The Ape Woman | |
Director: | Marco Ferreri |
Producer: | Carlo Ponti |
Studio: | Compagnia Cinematografica Champion Les Films Marceau Cocinor |
Starring: | Ugo Tognazzi Annie Girardot |
Music: | Teo Usuelli |
Cinematography: | Aldo Tonti |
Editing: | Mario Serandrei |
Runtime: | 94 minutes (director's cut)[1] 98 minutes (French version) |
Country: | Italy France |
Language: | Italian French |
The Ape Woman (Italian: La donna scimmia, French: Le Mari de la femme à barbe) is a 1964 Italian-French satirical drama film directed by Marco Ferreri.[2] The film was inspired by the real-life story of Julia Pastrana, a 19th-century woman who was exploited as a freak show attraction.
In 2008, the film was included in the Italian Ministry of Cultural Heritage's 100 Italian films to be saved, a list of 100 films that "have changed the collective memory of the country between 1942 and 1978."[3]
In a convent in Naples, entrepreneur Antonio Focaccia discovers Maria, who is completely covered with hair. He opens a business where he presents her as "the ape woman" whom he allegedly found in Africa. When he tries to sell her virginity to a professor, Maria resists and returns to the convent. To have her back, Antonio is forced to marry Maria at the convent's insistence.
After a successful audition in front of impresario Majeroni, the two are celebrated in night clubs in Paris, where Maria performs semi-nude. When Maria turns out to be pregnant, the examining doctor suggests an abortion as the baby might turn out a "monster". Maria rejects the possibility of an abortion and returns to Naples with Antonio to have her child. Both she and the child die shortly after the delivery, and their bodies are embalmed and presented at the museum of natural history. Antonio buys the bodies back from the museum and exhibits them in his own show.

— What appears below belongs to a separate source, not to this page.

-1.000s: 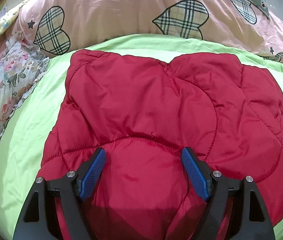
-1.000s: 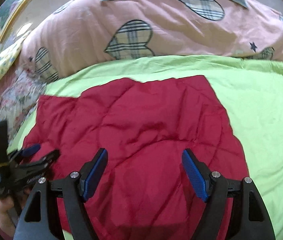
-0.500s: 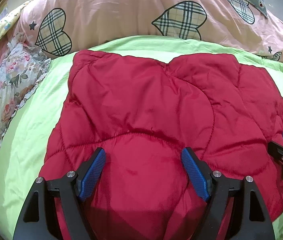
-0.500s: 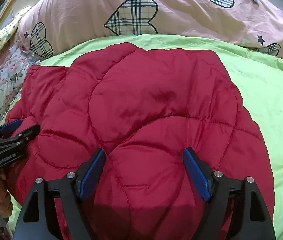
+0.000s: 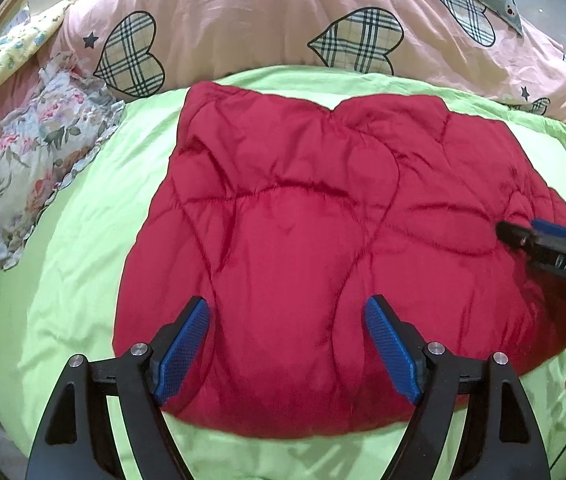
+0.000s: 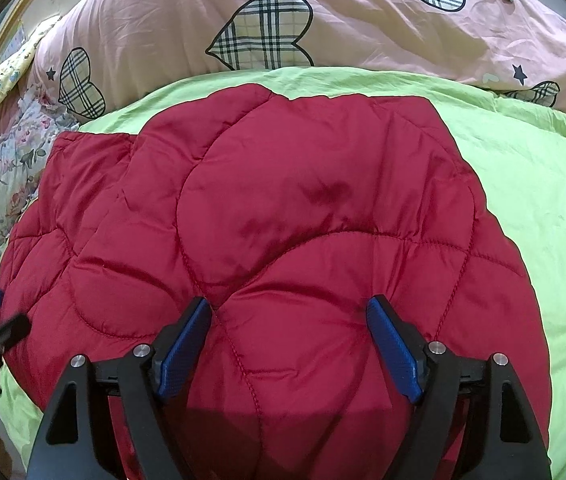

The Ape Woman was first screened in Bologna, Italy, on 29 January 1964 and, after being shown in competition at the 1964 Cannes Film Festival,[4] released in French cinemas on 24 June 1964.
After its 4K restoration in 2017,[5] the film was released on Blu-ray and digital platforms on 11 October 2021.
The Ape Woman exists in three different versions.[6] [7] In the version intended by Ferreri, Maria dies during childbirth, and the embalmed corpses of mother and child are presented by Antonio in public. This version was cut (either by the Italian censors or preventively by producer Ponti) before the Italian theatrical release, omitting the exhibition of the bodies. The longer French version adds an alternate ending, where Maria gives birth to a healthy child and loses her body hair, forcing Antonio to work at the docks to support his family.
According to the restored version's title card, the lighter French version played at the Cannes Film Festival, while the Cinémathèque Française states that Ferreri's darker original version was screened in Cannes, meeting with negative reactions. Jean de Baroncelli's review written for Le Monde during the Cannes Film Festival explicitly describes Maria's and the child's deaths and their posthumous presentation by Antonio, which corresponds with Ferreri's version.[8]
Diverging statements also exist whether it was Italian producer Carlo Ponti who demanded an upbeat ending for the French release, or (as recalled by Annie Girardot) French co-producer Les Films Marceau Cocinor.
In their 1964 articles for L'Espresso and Paese Sera, Alberto Moravia and Aldo Scagnetti criticised the decision to end the film with Maria's and her child's deaths and omit the presentation of their bodies for the Italian theatrical release. While Moravia argued that the story had lost its "logical conclusion", Scagnetti lamented that Ferreri's original ending had given "meaning to his apologue, or at least […] greater substance to its cruel bitterness".
According to Annie Girardot's biographer Pascal Mérigeau, The Ape Woman met almost unanimously with "contempt and disgust" by the French press.[9] Jean de Baroncelli of Le Monde, reporting from the Cannes Film Festival, found the film "difficult to bear", lacking "prodigious comic force, an exceptional sense of the grotesque" and "extreme sensitivity" which the "unsavory subject" would have required. Upon the film's New York opening in September 1964 (where it was shown in the French version), Bosley Crowther of the New York Times found an "oddly distasteful film", with many scenes being "more painful than amusing, more horrid than humorous".[10]
Reviewing the film for The Guardian upon its 2021 re-release, critic Peter Bradshaw saw a "broadly heartwarming, if strange cautionary tale of hubris, redemption and love", which gained "a new tenderness and complexity" by watching both Ferreri's and the French version side by side, comparing it, among others, with Freaks and La Strada.